Notwithstanding the occasional rudeness of which Dr Rennie has given us so faithful a picture, the most unartistic of men could hardly fail to take pleasure in the daily traffic of the streets, provided only his nerves, visual and olfactory, were not too delicate. The true lord of the roads is apt from his commonplaceness to be overlooked by those who owe him most—that universal conveyancer, the sagacious, tireless mule. He does not belong to the "five great families"—the fox, weasel, hedgehog, snake, and rat—which the Chinese hold in mystic awe because they have learned the secret of immortality; but if utility to man were a criterion of merit, they would surely fall down and worship this indispensable hybrid. Hot or cold, wet or dry, the mule never fails to respond to the severest call upon his strength and courage.

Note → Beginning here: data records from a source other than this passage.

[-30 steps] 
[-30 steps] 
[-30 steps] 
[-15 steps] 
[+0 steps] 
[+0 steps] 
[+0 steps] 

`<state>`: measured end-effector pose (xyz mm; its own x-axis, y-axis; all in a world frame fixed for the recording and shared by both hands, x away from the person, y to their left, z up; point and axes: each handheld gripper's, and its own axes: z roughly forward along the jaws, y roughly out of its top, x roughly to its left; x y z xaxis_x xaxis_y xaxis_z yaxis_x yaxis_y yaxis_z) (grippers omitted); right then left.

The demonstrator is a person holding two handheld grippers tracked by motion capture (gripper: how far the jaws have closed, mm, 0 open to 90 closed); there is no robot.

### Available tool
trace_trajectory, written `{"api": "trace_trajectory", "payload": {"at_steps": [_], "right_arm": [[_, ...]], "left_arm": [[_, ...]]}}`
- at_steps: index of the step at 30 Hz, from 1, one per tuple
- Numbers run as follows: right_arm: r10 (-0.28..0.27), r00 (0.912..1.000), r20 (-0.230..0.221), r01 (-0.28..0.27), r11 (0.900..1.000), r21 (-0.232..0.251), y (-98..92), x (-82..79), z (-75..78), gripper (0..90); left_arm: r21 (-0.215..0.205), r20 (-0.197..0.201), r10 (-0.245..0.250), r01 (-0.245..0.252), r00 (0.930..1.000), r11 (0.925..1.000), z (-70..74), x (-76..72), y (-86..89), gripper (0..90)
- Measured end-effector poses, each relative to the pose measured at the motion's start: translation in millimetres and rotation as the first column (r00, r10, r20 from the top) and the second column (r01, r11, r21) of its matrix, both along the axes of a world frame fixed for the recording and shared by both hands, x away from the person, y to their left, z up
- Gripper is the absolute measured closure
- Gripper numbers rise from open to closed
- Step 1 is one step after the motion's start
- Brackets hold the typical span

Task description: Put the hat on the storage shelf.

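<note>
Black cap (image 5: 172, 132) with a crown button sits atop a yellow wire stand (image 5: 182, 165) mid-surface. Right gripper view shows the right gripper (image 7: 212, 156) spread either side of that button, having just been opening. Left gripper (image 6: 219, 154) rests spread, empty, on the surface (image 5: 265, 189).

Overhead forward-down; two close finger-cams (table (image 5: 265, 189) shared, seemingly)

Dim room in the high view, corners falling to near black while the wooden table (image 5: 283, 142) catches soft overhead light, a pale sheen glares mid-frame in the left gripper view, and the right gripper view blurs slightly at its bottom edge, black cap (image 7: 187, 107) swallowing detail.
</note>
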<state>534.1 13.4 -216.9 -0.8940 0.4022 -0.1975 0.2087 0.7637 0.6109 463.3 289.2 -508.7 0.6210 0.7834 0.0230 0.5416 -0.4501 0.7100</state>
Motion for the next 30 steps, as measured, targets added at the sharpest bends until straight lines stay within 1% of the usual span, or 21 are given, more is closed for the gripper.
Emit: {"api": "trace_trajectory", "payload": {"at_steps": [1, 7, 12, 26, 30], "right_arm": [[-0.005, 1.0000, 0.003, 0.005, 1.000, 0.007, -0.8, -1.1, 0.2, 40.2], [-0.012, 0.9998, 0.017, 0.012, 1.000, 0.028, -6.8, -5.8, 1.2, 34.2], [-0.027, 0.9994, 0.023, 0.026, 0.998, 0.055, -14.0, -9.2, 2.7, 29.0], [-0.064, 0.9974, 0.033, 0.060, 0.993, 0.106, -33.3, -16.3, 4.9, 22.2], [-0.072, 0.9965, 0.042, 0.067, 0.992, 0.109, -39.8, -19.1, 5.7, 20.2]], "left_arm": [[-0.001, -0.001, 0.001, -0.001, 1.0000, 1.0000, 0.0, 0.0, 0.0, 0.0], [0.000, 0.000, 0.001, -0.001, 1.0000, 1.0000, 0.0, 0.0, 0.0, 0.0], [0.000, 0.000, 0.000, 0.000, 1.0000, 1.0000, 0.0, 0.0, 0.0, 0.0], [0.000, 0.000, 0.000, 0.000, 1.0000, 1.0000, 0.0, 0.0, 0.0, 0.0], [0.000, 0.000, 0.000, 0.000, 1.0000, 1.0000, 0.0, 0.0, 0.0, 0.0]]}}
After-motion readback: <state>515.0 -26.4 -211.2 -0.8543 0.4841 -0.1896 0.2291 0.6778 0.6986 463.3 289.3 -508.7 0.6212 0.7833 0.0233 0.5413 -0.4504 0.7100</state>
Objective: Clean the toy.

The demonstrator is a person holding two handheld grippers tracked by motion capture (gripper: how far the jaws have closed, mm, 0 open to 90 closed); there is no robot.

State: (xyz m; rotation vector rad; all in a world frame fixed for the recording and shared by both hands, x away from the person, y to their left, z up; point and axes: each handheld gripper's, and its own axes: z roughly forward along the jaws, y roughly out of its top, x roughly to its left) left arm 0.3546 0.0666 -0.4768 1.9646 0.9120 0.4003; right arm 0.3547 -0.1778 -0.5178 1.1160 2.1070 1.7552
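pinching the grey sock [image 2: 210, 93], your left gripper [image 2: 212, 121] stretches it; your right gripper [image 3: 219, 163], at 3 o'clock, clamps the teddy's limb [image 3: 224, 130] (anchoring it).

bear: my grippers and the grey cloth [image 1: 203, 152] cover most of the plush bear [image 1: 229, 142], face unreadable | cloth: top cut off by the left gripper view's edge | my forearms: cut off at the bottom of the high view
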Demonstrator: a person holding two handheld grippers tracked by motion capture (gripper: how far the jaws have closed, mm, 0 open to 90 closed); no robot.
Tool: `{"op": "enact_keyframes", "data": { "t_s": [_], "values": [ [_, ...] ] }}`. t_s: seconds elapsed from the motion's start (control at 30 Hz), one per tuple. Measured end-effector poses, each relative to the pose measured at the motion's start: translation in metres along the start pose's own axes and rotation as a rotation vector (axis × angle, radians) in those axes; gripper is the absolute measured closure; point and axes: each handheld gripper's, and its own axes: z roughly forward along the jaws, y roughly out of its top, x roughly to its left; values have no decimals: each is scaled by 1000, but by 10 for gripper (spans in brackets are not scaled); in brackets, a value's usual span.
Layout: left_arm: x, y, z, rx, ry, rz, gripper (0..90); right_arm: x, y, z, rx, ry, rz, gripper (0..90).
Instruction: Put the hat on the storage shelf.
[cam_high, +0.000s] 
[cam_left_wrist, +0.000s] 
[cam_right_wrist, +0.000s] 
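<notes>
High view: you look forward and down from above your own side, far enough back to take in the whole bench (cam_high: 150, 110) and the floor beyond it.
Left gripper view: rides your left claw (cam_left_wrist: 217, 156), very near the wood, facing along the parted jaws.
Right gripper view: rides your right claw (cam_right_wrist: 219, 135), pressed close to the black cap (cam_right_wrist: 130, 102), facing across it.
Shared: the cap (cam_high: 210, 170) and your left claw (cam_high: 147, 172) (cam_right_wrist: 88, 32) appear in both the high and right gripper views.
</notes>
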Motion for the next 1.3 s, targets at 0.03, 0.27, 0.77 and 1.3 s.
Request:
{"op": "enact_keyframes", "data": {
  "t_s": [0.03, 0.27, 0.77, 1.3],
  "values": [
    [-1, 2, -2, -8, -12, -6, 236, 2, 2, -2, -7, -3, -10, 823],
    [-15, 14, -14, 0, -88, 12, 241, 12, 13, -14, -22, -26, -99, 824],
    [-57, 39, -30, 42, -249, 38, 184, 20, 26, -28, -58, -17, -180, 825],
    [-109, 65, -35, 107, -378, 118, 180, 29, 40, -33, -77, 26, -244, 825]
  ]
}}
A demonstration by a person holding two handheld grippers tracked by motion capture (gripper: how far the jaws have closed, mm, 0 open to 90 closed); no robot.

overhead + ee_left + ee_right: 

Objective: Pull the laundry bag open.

With the approach of winter an antediluvian rival is introduced upon the scene, in the shape of the well-known two-humped camel, which is then shaggy, dignified, and in really grand form. Intolerant of heat, but impervious to cold, the camels, after passing the summer on the grass-lands of the Mongolian plateau, are brought down in droves to the great fair held on a large open space outside the Northern Wall. The coming of the camels with their bronzed and heavily booted riders is like a whiff of the free air of the desert. The Pekingese use this patient but surly beast of burden chiefly for carrying coal from the mines in the Western Hills to the city; but immense numbers are employed in transporting tea from the navigable limit of the Peiho to Siberia and Russia, not entering Peking city at all.
A roomy encampment between the British and Russian Legations is allotted to the Mongols, and serves as a market-place where the products of the desert are exchanged for the utensils and gewgaws of civilisation. The staple of the Mongol trade is frozen meat—mutton, venison, furred and feathered game; and without refrigerator or other appliance the carcasses remain fresh in their skins till the end of the three winter months. These simple-minded herdsmen, chaffering with shrewd Chinese hucksters, or sitting, where they seem to have been born, between the high humps of their slow-moving beasts, form picturesque groups in the imperial city, the more interesting that their appearance is pathetically suggestive of an order which is passing away. The Grand Khan, dispensing favours to his loyal tributaries, has come ominously near to being a mere tradition. These very sheepskin-coated camel-drivers are the only buffer remaining between the receding empire and the advancing tide of foreign encroachment from the north.
Other evidences of that imperial grandeur which lent some justification to the title "Middle Kingdom" were still occasionally to be met with. Though Siam, and even Burma, had fallen indefinitely into arrears, dust-begrimed embassies from Korea or Nepaul, with their trains of pack-mules bearing tribute and merchandise (duty free for the benefit of the officials), might still be seen defiling through the massive gates of the city, preserving to our day a living picture of the Asiatic mission of the antique type. For what were they but interesting survivals, shadows of departed greatness?